You weren’t speaking about training seminars above. Why don’t you just admit that you made a false statement when you said Discovery did not release Denton’s books and did not feature him on their website? I thought scientists were supposed to admit errors when they made them.
How many times do I have to make the distinction between ID as part of a cultural movement and ID as a theory about nature? What you get on ENV is mostly the anti-evolutionary point of view, for cultural reasons, but ID as a theory is neutral on the question of common descent. I have many times here pointed out exact spots on the DI website where it says this, but you have stopped your ears, because it’s not what you want to hear. For a scientist, you have little respect for data: you cherry-pick it, counting ENV but ignoring other statements on the same website.
You’re being obtuse.
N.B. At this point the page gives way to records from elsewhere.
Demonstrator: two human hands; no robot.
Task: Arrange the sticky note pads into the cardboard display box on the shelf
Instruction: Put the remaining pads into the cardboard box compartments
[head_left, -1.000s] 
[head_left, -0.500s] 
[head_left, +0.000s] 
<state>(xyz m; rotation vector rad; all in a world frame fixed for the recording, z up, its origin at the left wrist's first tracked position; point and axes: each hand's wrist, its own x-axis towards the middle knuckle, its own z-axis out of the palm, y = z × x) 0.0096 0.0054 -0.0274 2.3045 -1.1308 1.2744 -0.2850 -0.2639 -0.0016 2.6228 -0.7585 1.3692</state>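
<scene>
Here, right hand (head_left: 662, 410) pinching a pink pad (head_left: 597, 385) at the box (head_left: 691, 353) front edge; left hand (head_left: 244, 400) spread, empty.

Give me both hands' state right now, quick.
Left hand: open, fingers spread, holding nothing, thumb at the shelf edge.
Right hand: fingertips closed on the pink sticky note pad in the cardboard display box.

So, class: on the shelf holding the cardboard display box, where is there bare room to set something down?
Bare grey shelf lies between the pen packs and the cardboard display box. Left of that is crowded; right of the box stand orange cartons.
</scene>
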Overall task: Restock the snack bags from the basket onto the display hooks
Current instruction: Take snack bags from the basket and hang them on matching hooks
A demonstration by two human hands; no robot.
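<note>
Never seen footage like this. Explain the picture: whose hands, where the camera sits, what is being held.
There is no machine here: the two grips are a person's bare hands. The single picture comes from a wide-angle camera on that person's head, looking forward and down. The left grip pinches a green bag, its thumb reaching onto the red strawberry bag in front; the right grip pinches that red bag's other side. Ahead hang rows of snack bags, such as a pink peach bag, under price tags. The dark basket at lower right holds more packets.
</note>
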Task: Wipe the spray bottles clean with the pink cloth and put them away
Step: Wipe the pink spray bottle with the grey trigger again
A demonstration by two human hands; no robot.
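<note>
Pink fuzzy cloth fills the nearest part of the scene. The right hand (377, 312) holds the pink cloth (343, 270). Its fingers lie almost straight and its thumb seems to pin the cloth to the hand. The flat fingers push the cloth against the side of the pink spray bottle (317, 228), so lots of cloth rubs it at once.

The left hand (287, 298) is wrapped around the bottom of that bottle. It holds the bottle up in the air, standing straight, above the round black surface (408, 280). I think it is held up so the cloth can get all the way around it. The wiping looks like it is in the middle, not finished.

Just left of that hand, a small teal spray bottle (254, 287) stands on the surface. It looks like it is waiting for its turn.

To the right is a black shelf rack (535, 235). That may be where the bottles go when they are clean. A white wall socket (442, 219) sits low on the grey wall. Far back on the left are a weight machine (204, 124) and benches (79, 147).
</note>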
Read my statement in context of the other things I said, and in the context of things I’ve said a hundred times here. You should know that I meant: “That is Meyer’s personal version of ID, but ID itself is a big tent and his view is only one possible view within the ID umbrella; don’t equate Meyer’s view with ID per se.”
Ah, you’re finally getting it. “The overwhelming majority of ID” does not equal “ID”. The overwhelming majority of mammals are not monotremes, but it does not follow that monotremes are not mammals.
ID, as a theory of design detection, is indifferent to the question of common ancestry. Every species could be independently created, or there could be universal common ancestry going back to a unicellular creature. You’re asking ID to answer a question that ID is not asking.
Individual ID proponents, of course, do have views on common ancestry, but they aren’t binding on other ID proponents. So there is disagreement among them. There is nothing secret or sneaky about this. They admit the differences freely.
You’re speculating about motives. The topic of motives is boring. I’m only interested in the question whether nature is designed. I couldn’t care less what private religious motives other ID people have. You keep forgetting that the question whether nature is designed is one of the oldest questions in philosophy and theology and science. It goes back to at least 500 BC. The ID people have revived that question, which in its basic form does not have anything to do with the Bible. I’m interested in that question.
You can’t conceive that there are people like me, not from “churchy” background (well, I went to church as a kid, but my family was not very pious), who are interested in design just out of intellectual curiosity. You just assume that everyone in the ID network must be some kind of fundamentalist. But that’s simply not the case. I wouldn’t go to a fundamentalist church for any amount of money, and no fundamentalist church would let me in the door, except to try to save my soul. But if a fundamentalist has read Darwin and Gould and Dawkins and Hume and Mayr and hundreds of recent articles on developmental biology and Plato and Descartes and has something to teach me about design and chance, I’ll listen. And the conversations I have with ID people are much richer, intellectually, than the conversations I have with the atheists here, which are pretty much one-note affairs.